* **What is required**: Restate word for word the entries below, starting at the line with "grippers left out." and ending at the line with "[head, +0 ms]". Keep both end lines and omit the pictures.

*** Supplied data ***

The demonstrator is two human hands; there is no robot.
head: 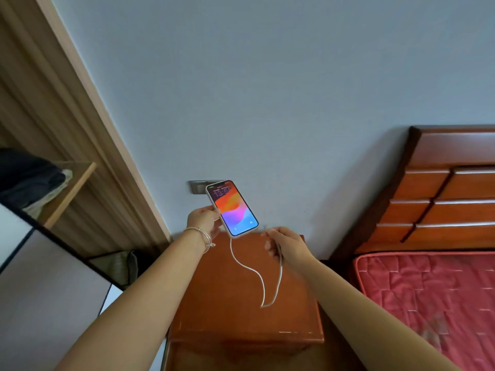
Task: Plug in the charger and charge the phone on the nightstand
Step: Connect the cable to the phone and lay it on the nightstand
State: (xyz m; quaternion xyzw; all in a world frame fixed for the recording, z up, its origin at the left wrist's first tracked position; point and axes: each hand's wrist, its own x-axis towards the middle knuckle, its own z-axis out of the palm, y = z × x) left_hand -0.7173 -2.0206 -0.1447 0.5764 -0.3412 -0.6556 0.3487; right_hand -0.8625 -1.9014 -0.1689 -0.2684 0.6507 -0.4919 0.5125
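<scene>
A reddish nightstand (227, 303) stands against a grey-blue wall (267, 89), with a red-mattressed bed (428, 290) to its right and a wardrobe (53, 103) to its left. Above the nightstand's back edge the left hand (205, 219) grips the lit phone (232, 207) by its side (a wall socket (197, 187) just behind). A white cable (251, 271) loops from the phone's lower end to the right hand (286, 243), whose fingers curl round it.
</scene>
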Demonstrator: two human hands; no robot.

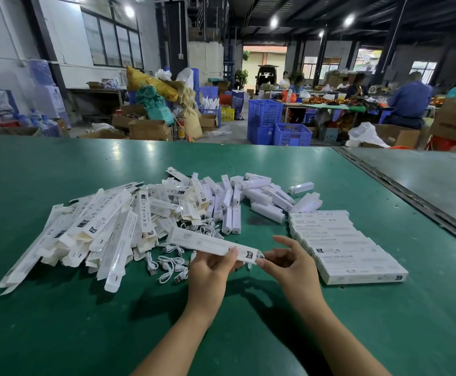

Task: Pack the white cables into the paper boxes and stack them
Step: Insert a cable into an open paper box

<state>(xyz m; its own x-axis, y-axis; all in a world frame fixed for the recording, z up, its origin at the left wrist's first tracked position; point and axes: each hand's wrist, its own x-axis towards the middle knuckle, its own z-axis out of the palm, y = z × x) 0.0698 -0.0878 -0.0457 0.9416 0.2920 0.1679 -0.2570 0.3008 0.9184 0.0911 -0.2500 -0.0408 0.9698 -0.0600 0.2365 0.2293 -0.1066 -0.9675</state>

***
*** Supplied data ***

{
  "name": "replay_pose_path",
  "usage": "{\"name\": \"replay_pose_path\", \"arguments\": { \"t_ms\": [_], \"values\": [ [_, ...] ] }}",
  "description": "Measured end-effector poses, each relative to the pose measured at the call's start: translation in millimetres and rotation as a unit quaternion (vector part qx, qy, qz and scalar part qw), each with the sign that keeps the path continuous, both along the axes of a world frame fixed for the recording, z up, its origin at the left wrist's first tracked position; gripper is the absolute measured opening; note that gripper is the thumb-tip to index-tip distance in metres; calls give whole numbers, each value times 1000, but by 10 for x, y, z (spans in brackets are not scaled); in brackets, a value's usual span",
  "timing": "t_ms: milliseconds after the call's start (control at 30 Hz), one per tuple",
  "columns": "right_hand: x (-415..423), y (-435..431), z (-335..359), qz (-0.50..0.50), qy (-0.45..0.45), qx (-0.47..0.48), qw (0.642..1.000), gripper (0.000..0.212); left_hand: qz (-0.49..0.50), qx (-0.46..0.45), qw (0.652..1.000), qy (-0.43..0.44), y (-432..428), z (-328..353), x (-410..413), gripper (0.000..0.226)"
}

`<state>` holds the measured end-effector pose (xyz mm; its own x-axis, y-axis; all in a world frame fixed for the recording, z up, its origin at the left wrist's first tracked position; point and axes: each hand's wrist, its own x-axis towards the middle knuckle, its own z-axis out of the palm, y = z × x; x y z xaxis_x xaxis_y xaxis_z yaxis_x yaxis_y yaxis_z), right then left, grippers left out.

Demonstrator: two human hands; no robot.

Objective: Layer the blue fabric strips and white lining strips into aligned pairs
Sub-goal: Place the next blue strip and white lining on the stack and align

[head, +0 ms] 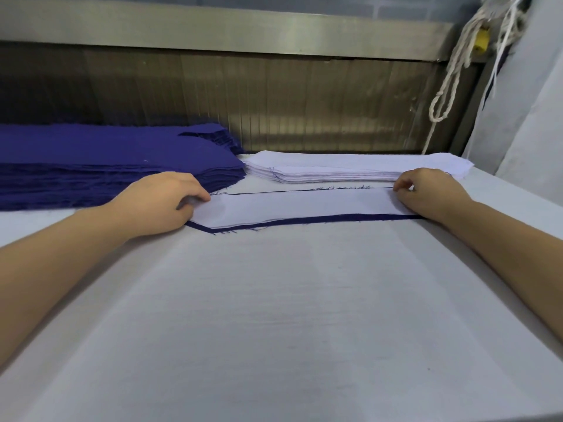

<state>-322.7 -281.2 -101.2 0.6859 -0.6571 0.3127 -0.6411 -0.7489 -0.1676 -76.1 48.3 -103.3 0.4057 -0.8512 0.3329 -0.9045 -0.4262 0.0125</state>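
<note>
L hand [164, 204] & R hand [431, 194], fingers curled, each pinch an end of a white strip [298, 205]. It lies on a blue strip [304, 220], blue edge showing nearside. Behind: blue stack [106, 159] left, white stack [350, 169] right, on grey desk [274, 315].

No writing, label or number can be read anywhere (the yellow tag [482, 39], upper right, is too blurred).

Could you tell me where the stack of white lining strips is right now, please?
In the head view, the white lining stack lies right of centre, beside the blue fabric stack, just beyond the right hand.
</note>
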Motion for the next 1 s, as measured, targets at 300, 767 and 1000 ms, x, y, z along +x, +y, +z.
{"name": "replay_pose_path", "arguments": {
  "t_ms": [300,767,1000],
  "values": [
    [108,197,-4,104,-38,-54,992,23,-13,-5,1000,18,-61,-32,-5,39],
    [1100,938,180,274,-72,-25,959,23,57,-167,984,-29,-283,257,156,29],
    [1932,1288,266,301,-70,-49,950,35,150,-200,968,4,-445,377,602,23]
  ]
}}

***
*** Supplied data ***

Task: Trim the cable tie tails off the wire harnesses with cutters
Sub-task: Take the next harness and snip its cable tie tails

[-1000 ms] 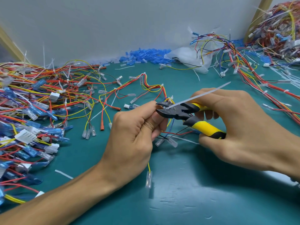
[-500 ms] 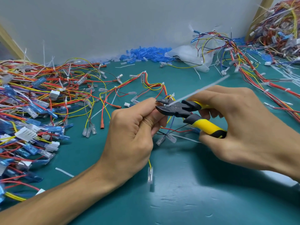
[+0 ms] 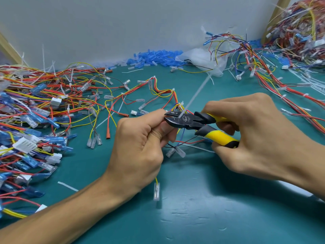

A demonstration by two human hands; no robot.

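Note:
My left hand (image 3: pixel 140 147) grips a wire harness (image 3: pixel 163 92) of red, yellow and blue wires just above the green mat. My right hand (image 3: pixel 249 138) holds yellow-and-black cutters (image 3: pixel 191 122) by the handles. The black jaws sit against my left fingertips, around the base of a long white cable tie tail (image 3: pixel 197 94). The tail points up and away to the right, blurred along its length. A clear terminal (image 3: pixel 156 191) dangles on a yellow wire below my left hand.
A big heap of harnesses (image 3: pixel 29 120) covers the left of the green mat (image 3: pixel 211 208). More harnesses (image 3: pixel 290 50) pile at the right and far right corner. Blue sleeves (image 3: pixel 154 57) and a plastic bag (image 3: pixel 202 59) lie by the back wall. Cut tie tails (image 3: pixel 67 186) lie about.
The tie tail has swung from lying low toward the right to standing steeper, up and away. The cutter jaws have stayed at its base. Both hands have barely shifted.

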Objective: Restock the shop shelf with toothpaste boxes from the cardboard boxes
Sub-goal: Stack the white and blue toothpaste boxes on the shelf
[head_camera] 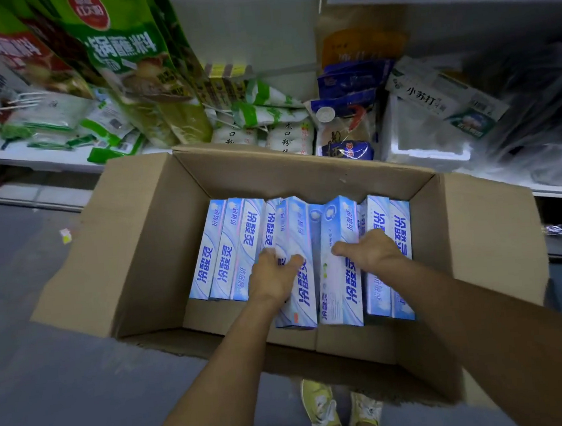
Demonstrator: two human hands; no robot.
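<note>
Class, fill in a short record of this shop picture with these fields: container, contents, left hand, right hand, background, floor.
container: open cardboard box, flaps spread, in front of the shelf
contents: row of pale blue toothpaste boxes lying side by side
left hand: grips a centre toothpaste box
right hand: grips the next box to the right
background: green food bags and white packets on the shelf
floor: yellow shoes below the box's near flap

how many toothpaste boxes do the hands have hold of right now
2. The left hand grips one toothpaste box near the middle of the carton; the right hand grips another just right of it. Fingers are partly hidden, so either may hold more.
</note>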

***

* **Expected answer**:
`<state>` holds the measured end-effector pose (xyz mm; its own x-axis, y-axis; all in a world frame fixed for the recording, z up, its origin at the left wrist's first tracked position; point and axes: each hand's wrist, its own x-axis towards the middle knuckle, its own z-axis out of the palm, y = z × x; x y z xaxis_x xaxis_y xaxis_z yaxis_x yaxis_y yaxis_z), right then left, grippers left out.

Demonstrator: two human hands; no robot.

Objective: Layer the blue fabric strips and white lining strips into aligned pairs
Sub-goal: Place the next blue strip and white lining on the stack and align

[head, +0 ms] 

The answer has now been finished.